A word-for-word copy of the entries is needed, and it should contain no images.

Excerpts from a dataset:

^^^^^^^^^^^^^^^^

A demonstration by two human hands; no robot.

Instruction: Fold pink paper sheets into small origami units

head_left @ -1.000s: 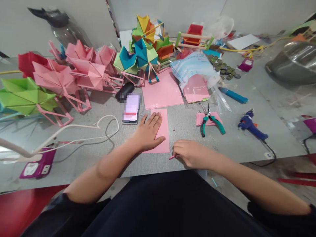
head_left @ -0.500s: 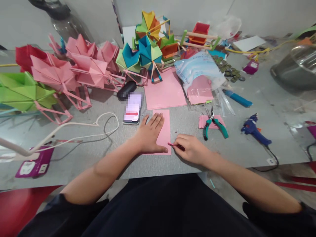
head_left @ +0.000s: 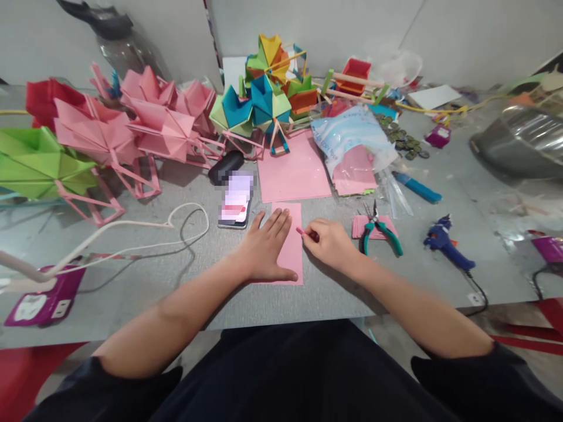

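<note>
A pink sheet of paper [head_left: 292, 258] lies upright on the grey table in front of me. My left hand [head_left: 269, 243] presses flat on it with the fingers spread and the thumb stretched toward its right edge. Beside that edge, my right hand [head_left: 328, 241] is closed in a pinch around a thin pink stick-like piece [head_left: 299, 230]. Its tip points left over the paper's right edge, and the rest is hidden in my fingers, so its exact kind is unclear. Further right, pliers with teal handles [head_left: 389, 235] rest on a small stack of pink paper pieces [head_left: 361, 226].
Folded paper lanterns, pink [head_left: 162, 132] and green [head_left: 48, 161], crowd the back left. A phone [head_left: 237, 202] and larger pink sheets [head_left: 292, 170] lie beyond my hands. At right are a blue glue gun [head_left: 446, 243] and a blue cutter [head_left: 417, 187]. A white cable [head_left: 145, 221] loops at left.
My right hand has slid away from me along the paper's right edge with the pink piece. My left hand stays flat on the sheet. The whole view has shifted slightly.
</note>
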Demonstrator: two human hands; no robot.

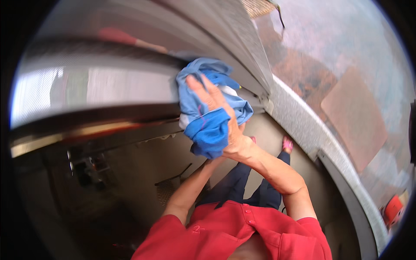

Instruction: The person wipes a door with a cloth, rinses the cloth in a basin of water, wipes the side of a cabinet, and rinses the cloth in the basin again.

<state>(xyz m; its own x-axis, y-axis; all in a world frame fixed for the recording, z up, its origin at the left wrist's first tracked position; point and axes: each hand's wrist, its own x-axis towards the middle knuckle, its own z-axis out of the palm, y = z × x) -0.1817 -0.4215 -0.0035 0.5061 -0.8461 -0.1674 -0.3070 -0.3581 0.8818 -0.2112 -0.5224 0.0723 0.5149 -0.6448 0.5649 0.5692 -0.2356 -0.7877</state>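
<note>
My right hand (213,96) presses a crumpled blue cloth (208,130) against a glossy grey metal panel (130,83), probably a door. Its fingers lie spread over the folds, and part of the cloth wraps round the side of the hand. White patches show among the blue layers. My left forearm (191,185) reaches up beneath my right wrist. A small bit of my left hand (242,126) seems to show beside the cloth; the rest is hidden, so its grip cannot be made out. The panel mirrors a red sleeve and an arm.
A pale stone or metal sill (302,107) curves along the right, by my foot in a pink shoe (287,143). Beyond it, a brown flat sheet (356,120) lies on stained ground. A woven straw-coloured item (258,7) is at the top, a red object (393,208) at lower right.
</note>
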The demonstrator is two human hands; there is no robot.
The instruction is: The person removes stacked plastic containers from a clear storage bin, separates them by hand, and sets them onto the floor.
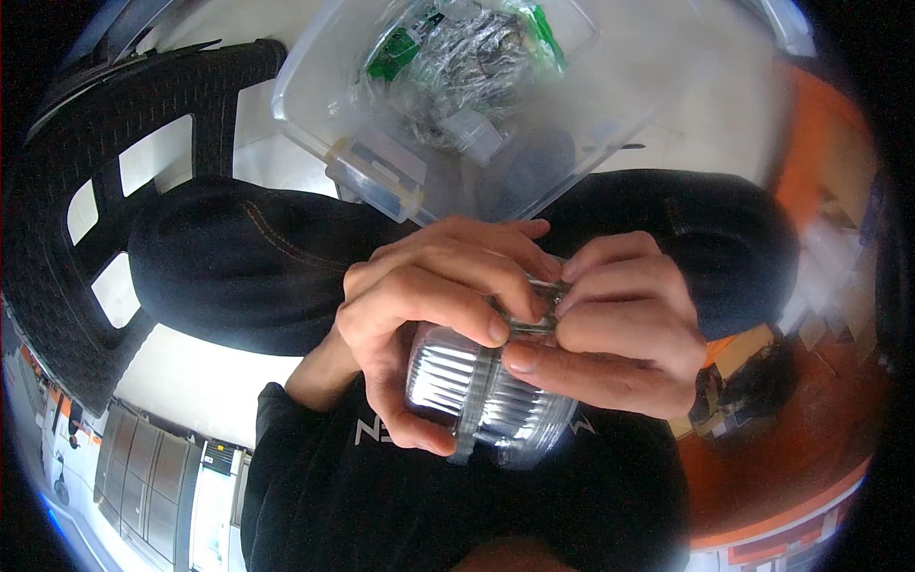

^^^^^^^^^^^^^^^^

Solution to the exercise:
A demonstration by two human hands; no robot.

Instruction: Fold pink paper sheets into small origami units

head_left @ -1.000s: 
head_left @ -0.500s: 
head_left @ +0.000s: 

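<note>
A pink sheet of paper [head_left: 292, 258] lies upright on the grey table in front of me. My left hand [head_left: 269, 243] presses flat on it with the fingers spread and the thumb stretched toward its right edge. Beside that edge, my right hand [head_left: 328, 241] is closed in a pinch around a thin pink stick-like piece [head_left: 299, 230]. Its tip points left over the paper's right edge, and the rest is hidden in my fingers, so its exact kind is unclear. Further right, pliers with teal handles [head_left: 389, 235] rest on a small stack of pink paper pieces [head_left: 361, 226].
Folded paper lanterns, pink [head_left: 162, 132] and green [head_left: 48, 161], crowd the back left. A phone [head_left: 237, 202] and larger pink sheets [head_left: 292, 170] lie beyond my hands. At right are a blue glue gun [head_left: 446, 243] and a blue cutter [head_left: 417, 187]. A white cable [head_left: 145, 221] loops at left.
My right hand has slid away from me along the paper's right edge with the pink piece. My left hand stays flat on the sheet. The whole view has shifted slightly.
</note>
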Demonstrator: two human hands; no robot.


Instruction: The person wipes a door with a cloth, rinses the cloth in a basin of water, wipes the side of a cabinet, and rinses the cloth in the basin again.

<state>(xyz m; its own x-axis, y-axis; all in a world frame fixed for the recording, z up, its origin at the left wrist's first tracked position; point and axes: each hand's wrist, its own x-axis towards the middle knuckle, its own z-axis out of the palm, y = z × x) -0.1817 -0.4215 -0.0035 0.5061 -0.8461 -0.1674 -0.3070 -0.3581 0.8818 -0.2112 -0.5224 0.0723 0.5149 -0.6448 0.5649 0.5692 -0.2356 -0.7877</state>
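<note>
My right hand (213,96) presses a crumpled blue cloth (208,130) against a glossy grey metal panel (130,83), probably a door. Its fingers lie spread over the folds, and part of the cloth wraps round the side of the hand. White patches show among the blue layers. My left forearm (191,185) reaches up beneath my right wrist. A small bit of my left hand (242,126) seems to show beside the cloth; the rest is hidden, so its grip cannot be made out. The panel mirrors a red sleeve and an arm.
A pale stone or metal sill (302,107) curves along the right, by my foot in a pink shoe (287,143). Beyond it, a brown flat sheet (356,120) lies on stained ground. A woven straw-coloured item (258,7) is at the top, a red object (393,208) at lower right.
</note>
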The demonstrator is two human hands; there is no robot.
The instruction is: The person removes stacked plastic containers from a clear storage bin, separates them by hand, and sets them onto the floor.

Output for the exercise is now complete.